- Directed by: Fred C. Brannon
- Written by: Royal K Cole William Lively Sol Shor
- Produced by: Franklin Adreon
- Starring: Clayton Moore Pamela Blake Roy Barcroft George J. Lewis Eugene Roth
- Cinematography: John MacBurnie
- Music by: Stanley Wilson
- Distributed by: Republic Pictures
- Release dates: March 24, 1949 (U.S. serial); June 30, 1959 (U.S. feature);
- Running time: 12 chapters / 167 minutes (serial) 69 minutes (feature)
- Country: United States
- Language: English
- Budget: $165,086 (negative cost: $164,895)

= Ghost of Zorro =

1949 film by Fred C. Brannon

Ghost of Zorro is a 1949 Republic Movie serial. It uses substantial stock footage from earlier serials, including Son of Zorro and Daredevils of the West. This film was shot in Chatsworth, Los Angeles.

==Plot==
The year is 1865 and the telegraph is heading west. George Crane, wanting to keep law and order out of his territory, is out to stop the construction. One of the main engineers on the job is Ken Mason, the grandson of the original Zorro. As Crane hires his men to stop the work, Mason finds himself in the legendary role his ancestor originated.

==Cast==
- Clayton Moore as Ken Mason/Zorro
- Pamela Blake as Rita White
- Roy Barcroft as Hank Kilgore
- George J. Lewis as Moccasin
- Eugene Roth as George Crane
- I. Stanford Jolley
- Steve Clark
- Tom Steele
- Dale Van Sickel
- John Crawford

==Production==
Ghost of Zorro was budgeted at $165,086 although the final negative cost was $164,895 (a $191, or 0.1 percent, under-spend).

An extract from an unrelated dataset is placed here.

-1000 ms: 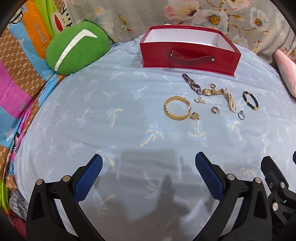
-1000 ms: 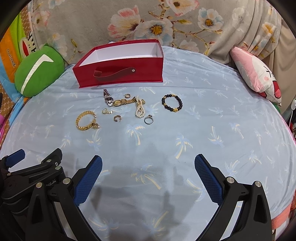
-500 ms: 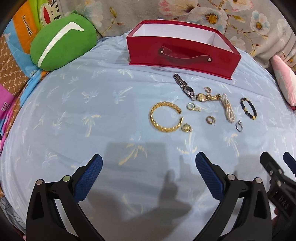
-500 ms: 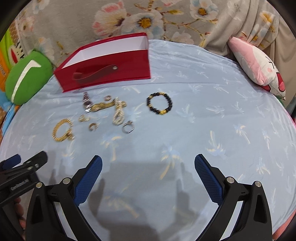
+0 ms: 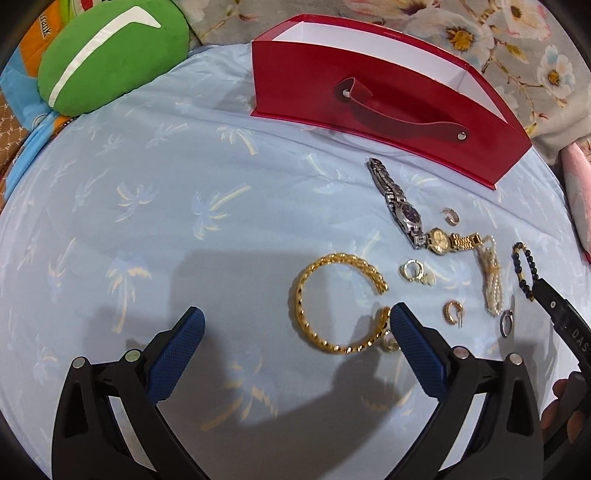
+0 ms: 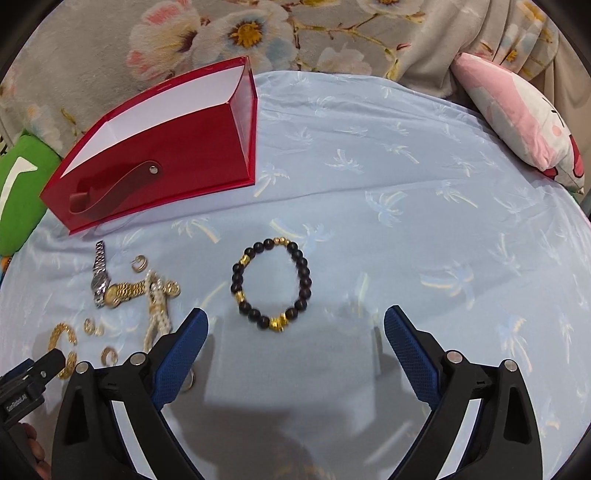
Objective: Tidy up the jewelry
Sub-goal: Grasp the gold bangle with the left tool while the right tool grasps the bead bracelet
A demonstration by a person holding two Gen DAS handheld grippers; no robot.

It was filmed between January 11 and February 2, 1949. The serial's production number was 1702.

===Stunts===
- Tom Steele as Ken Mason/Zorro (doubling Clayton Moore)

===Special Effects===
Special effects by the Lydecker brothers.

==Release==

===Theatrical===
Ghost of Zorros official release date is March 24, 1949, although this is actually the date the sixth chapter was made available to film exchanges.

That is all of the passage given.